What needs to be done: Retype the records below exactly as they stand, omitting the pictures.

Supplied data:
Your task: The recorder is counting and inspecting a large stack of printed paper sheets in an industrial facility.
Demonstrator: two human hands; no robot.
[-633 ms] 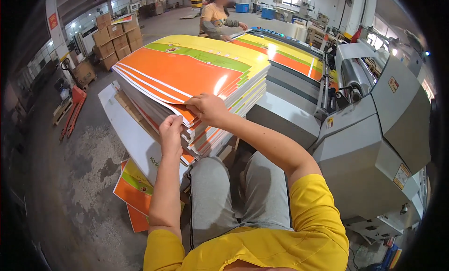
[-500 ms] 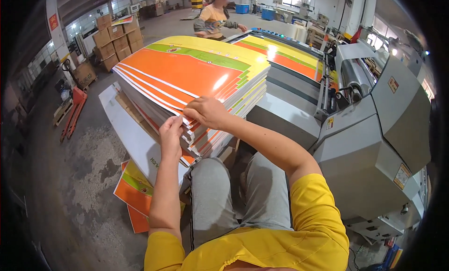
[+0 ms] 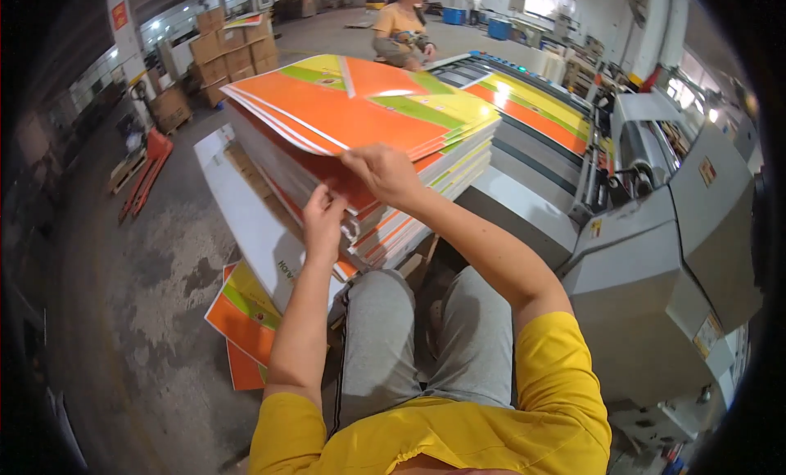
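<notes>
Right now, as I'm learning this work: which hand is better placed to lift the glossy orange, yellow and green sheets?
Probably the right hand: it holds the raised edge of the glossy sheets. The left hand sits lower, apart from that edge, beside the paper stack.

Sheet stack (image 3: 446, 162) blocking ahead, grey machine (image 3: 634, 274) right, open floor (image 3: 151, 303) left

Your printed sheets (image 3: 311, 115) look like smooth, pretty glossy paper tbh, your trousers (image 3: 378, 344) are matt cloth, and that floor (image 3: 155, 295) looks kinda rough.
</notes>
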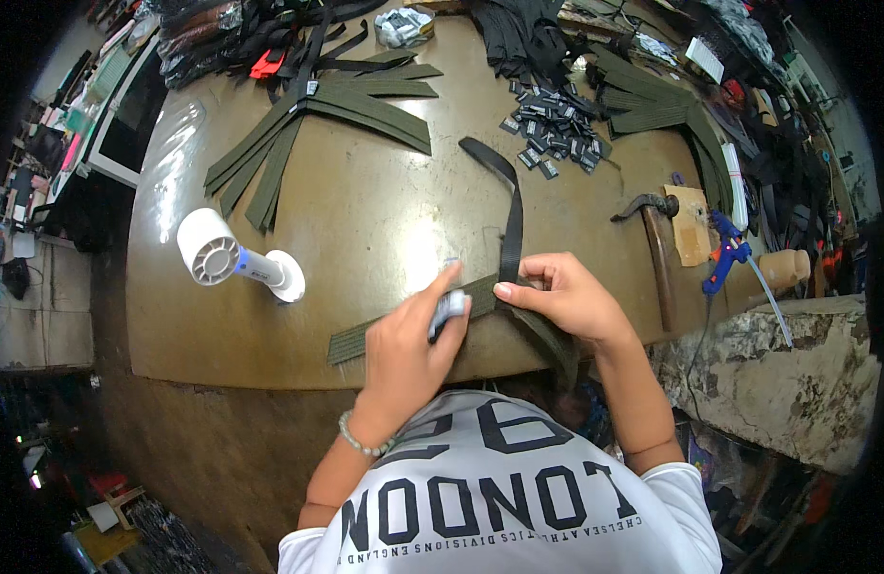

Task solution:
Your task: The recorder is counting and inspecting a large stack of printed paper sheets in an industrial facility.
Demonstrator: two human hands; no robot.
[-633 ms] 
[-500 ms] 
[+0 ms] 
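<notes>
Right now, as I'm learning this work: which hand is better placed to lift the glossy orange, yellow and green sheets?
Probably the right hand: it holds the raised edge of the glossy sheets. The left hand sits lower, apart from that edge, beside the paper stack.

Sheet stack (image 3: 446, 162) blocking ahead, grey machine (image 3: 634, 274) right, open floor (image 3: 151, 303) left

Your printed sheets (image 3: 311, 115) look like smooth, pretty glossy paper tbh, your trousers (image 3: 378, 344) are matt cloth, and that floor (image 3: 155, 295) looks kinda rough.
</notes>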

That completes the answer, and no more is expected.